B2B Is Still a Relationship Business
- Thomas List

- Jul 10
- 3 min read
Don’t get confused by new tech automation.

In our rush to scale, automate, and excitement about AI, many B2B tech and marketing firms have forgotten something fundamental: B2B is still a relationship-driven business.
This is especially true when selling complex, high-value services to senior buyers. No automation or high-volume email campaign will replace the trust and credibility needed to win over a CFO, CIO, or Chief Transformation Officer. These are serious people, making serious decisions – and they’re not going to respond to mass marketing. They need conversations with peers, not clicks from sequences.
Why Spray-and-Pray Doesn’t Work Anymore
For years, B2B marketing teams have relied on tactics borrowed from SaaS growth playbooks: mass email outreach, webinars, cold InMails, lead magnets, MQLs, and funnels. These tactics do have a place, but not when you’re trying to influence executive stakeholders in enterprise or mid-market organisations.
The fact is: if you're selling a £50K+ service engagement, or any advisory-led transformation, your buyer isn’t going to be nurtured by an eBook download. They want depth. Relevance. Confidence that the people behind the proposal have done it before.
B2B Buyers don’t want automation. They want trusted relationships.
So, how do you reach these senior buyers?
The Case for Account and Individual-Based Everything
Account-Based Marketing (ABM) is not just a campaign, but a mindset. It's not about tools or technology. It’s about alignment.
Alignment between subject matter experts and individual buyers
Alignment between the message and the buyer context
Alignment between the tone and the individual’s preferences
ABM means treating each high-value account like a market of one. You don’t chase leads. You build trust. You map the buying centre. You understand where they are in their internal process, not your funnel. And you position your experts in the right places, with the correct narrative.

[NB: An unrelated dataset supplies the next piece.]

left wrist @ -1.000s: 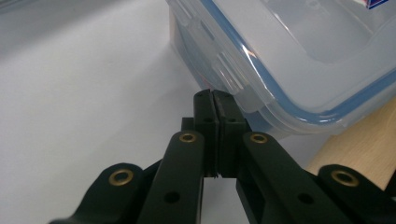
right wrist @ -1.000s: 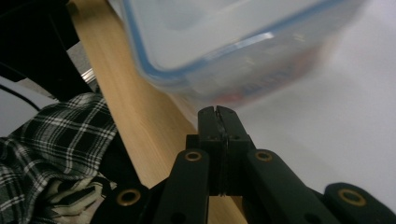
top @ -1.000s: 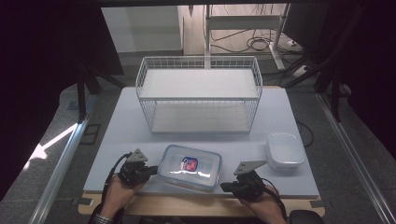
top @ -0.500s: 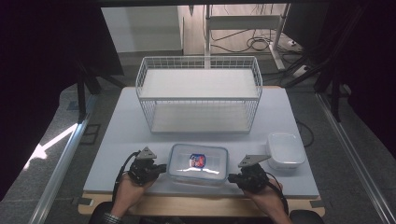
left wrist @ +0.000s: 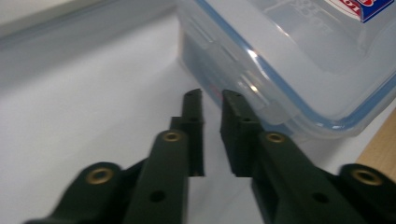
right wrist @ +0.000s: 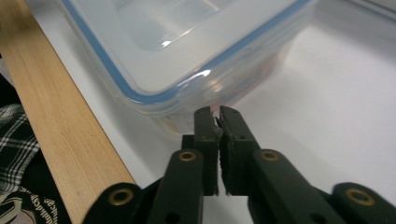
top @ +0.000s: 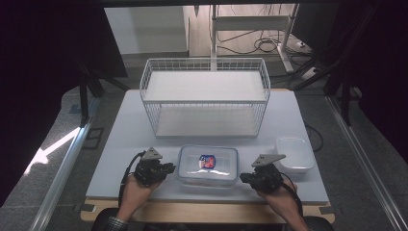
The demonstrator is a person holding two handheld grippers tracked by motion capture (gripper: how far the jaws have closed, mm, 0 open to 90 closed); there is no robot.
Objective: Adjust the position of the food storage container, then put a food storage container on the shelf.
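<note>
One table is carrying everything, its white top edged at the near side by one wooden strip. Toward the far side one white wire rack is standing, with two shelves, both bare. In front of it, near the person's edge, one clear box is lying flat with its blue-rimmed lid on and one red-and-blue label showing on top. To the right of that box, just apart from it, one smaller white tub is sitting with its lid on.

Two hands are coming in from the bottom of the high view, each holding one gripper. The left gripper is pointing at the left end of the box, and the right gripper is pointing at the right end, so the box is lying between the two.

In the left gripper view, the left gripper is showing a narrow gap between its two jaws; they have just been opening a little, and nothing is sitting between them. Their tips are standing just beside the box's side latch.

In the right gripper view, the right gripper is showing two jaws almost together, having just parted slightly. Their tips are right at the lower wall of the box, and whether they are pinching anything there cannot be told.
</note>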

This takes time, coordination, and most importantly, focus.
B2B Buyers Want Relationships Experts, Not Promises
If you’re selling consulting, managed services, implementation, or any offer that requires executive sponsorship, you need experienced professionals front and centre.

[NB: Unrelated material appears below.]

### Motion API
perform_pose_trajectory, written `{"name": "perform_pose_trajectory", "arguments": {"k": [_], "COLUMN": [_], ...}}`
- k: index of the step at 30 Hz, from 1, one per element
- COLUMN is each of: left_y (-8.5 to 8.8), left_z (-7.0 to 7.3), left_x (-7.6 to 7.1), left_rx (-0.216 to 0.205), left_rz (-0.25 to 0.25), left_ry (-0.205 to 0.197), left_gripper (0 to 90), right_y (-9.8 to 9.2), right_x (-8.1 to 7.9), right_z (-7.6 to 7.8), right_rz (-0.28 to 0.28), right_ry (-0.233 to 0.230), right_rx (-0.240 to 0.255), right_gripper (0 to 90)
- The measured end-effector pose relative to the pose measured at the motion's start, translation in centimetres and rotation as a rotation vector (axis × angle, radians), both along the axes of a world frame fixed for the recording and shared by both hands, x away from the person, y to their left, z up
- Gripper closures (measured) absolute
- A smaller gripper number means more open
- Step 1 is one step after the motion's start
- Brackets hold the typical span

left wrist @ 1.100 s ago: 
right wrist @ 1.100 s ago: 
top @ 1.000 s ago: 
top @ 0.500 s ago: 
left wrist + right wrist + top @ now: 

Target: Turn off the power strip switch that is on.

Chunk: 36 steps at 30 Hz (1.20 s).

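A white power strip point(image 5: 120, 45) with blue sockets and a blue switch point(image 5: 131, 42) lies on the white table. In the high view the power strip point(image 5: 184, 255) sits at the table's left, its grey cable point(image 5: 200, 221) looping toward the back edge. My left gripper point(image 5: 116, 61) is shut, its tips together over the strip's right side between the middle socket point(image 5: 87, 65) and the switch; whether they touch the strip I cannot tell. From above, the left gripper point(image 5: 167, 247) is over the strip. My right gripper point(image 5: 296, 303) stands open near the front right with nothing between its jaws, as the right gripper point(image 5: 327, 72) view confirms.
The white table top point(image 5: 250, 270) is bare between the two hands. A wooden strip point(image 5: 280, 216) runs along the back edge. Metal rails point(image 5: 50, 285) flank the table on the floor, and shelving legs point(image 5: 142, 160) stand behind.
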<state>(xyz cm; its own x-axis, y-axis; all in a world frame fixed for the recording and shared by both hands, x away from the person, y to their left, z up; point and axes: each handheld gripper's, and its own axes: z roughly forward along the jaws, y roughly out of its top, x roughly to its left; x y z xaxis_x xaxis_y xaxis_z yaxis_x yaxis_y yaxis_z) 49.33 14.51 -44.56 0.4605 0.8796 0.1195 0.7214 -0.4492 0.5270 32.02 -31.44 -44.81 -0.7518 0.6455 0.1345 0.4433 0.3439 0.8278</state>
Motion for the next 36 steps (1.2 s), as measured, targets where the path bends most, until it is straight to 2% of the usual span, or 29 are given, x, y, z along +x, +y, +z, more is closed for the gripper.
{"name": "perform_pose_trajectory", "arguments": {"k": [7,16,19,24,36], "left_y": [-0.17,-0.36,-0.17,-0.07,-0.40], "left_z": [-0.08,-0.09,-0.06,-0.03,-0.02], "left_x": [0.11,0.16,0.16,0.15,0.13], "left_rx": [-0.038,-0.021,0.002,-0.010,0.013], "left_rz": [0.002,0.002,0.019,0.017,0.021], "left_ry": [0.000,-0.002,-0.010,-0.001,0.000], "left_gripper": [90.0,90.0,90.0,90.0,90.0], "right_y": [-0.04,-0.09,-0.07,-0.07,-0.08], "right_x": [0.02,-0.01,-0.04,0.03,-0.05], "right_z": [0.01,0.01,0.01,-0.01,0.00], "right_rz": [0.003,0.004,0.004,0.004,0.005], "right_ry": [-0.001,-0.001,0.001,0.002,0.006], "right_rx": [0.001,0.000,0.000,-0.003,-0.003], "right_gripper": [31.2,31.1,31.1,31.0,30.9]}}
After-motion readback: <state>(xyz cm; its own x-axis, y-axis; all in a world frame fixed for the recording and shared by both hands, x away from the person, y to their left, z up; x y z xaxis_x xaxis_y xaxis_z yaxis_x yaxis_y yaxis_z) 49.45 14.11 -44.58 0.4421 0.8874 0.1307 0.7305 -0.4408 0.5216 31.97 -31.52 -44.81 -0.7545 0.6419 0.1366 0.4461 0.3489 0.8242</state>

In ABM, your most effective marketing isn’t content – it’s conversation. And your best assets aren’t brochures – they’re people. Buyers trust people who’ve “been there”. People with ‘mileage’ in their field, who understand the constraints of their world. Who speak like peers, not marketers.
This is why senior subject matter experts must be visible right from the first outreach, not just in the first or second presentation.
Where to Start?
So, how can a growing B2B tech or services company put this into action?
Find and research the Ideal Accounts and Individuals within the buying centre.
Focus on accounts with solution-relevant business challenges, transformation readiness, and stakeholder dynamics. By identifying decision-makers, potential blockers, and relevant success metrics, you can develop more targeted engagement approaches that address specific buyer needs and priorities.
Map your subject matter experts with decision makers.
Strategically pair your experts with specific decision makers based on expertise alignment, communication style, and industry experience. This creates natural rapport and credibility that generic outreach cannot achieve. Your technical architect should speak directly with the CTO, while your business transformation specialist engages with the COO. These deliberate pairings establish meaningful connections that cut through the noise and demonstrate your understanding of the prospect's organisational structure and challenges.
Activate Your Experts on LinkedIn
Forget the company page. Have your SMEs connect with target individuals and post on LinkedIn about the real issues their target buyers face. Not product, not features – insight. Make their voice part of the buying journey. It’s not scalable – it’s credible.
Build Individual Sales Collateral
Create issue-led, individual-specific content. Tailored slide decks, diagnostic tools, short videos – anything that helps the buyer navigate their internal discussions.
Research the communication style of your target individuals and tailor your material accordingly.
Don’t Underestimate the Power of Mileage
Your best ABM assets are the people who’ve done the hard yards. Let them talk. Let them write. Let them advise – even before there’s an opportunity. You’re not pitching – you’re guiding.
In Summary
If you're serious about growth in B2B tech and services, stop chasing volume. Focus on value. Influence starts with relevance, and relevance comes from understanding, not automation.
That’s the opportunity of ABM in our context. Not just marketing with an account list, but building trust with the right people in the right way.
This isn't quick. But it works. Because real business is still done through trusted relationships, even in the technology industry.